A 25 foot ladder is leaning on a 9 foot fence. The base of the ladder is being pulled away from the fence at the rate of 10 feet/minute. How fast is the top of the ladder approaching the ground when the base is 9 from the fence? [Note: The ladder is protruding over the top of the fence.]

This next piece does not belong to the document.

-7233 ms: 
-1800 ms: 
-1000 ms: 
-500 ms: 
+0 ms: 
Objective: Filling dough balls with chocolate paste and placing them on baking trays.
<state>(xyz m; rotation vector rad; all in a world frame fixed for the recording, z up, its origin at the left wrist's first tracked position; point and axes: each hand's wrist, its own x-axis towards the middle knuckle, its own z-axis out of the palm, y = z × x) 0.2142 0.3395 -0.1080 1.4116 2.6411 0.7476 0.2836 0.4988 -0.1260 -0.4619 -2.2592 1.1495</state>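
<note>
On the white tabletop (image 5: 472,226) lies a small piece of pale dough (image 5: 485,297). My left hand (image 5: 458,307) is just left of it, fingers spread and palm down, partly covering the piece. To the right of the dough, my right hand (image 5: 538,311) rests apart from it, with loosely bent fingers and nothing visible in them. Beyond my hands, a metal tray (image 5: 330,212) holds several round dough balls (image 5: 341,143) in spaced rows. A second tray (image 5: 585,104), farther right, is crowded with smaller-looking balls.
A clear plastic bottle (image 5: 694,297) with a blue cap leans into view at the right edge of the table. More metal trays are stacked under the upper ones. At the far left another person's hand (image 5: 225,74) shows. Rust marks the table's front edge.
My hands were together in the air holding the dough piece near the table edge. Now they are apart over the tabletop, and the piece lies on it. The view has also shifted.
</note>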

Before I start typing a rather messy solution, do you know if the correct answer is
-10.1788 ft/min ?
Not correct.
A 25 foot ladder is leaning on a 9 foot fence. The base of the ladder is being pulled away from the fence at the rate of 10 feet/minute. How fast is the top of the ladder approaching the ground when the base is 9 from the fence? [Note: The ladder is protruding over the top of the fence.]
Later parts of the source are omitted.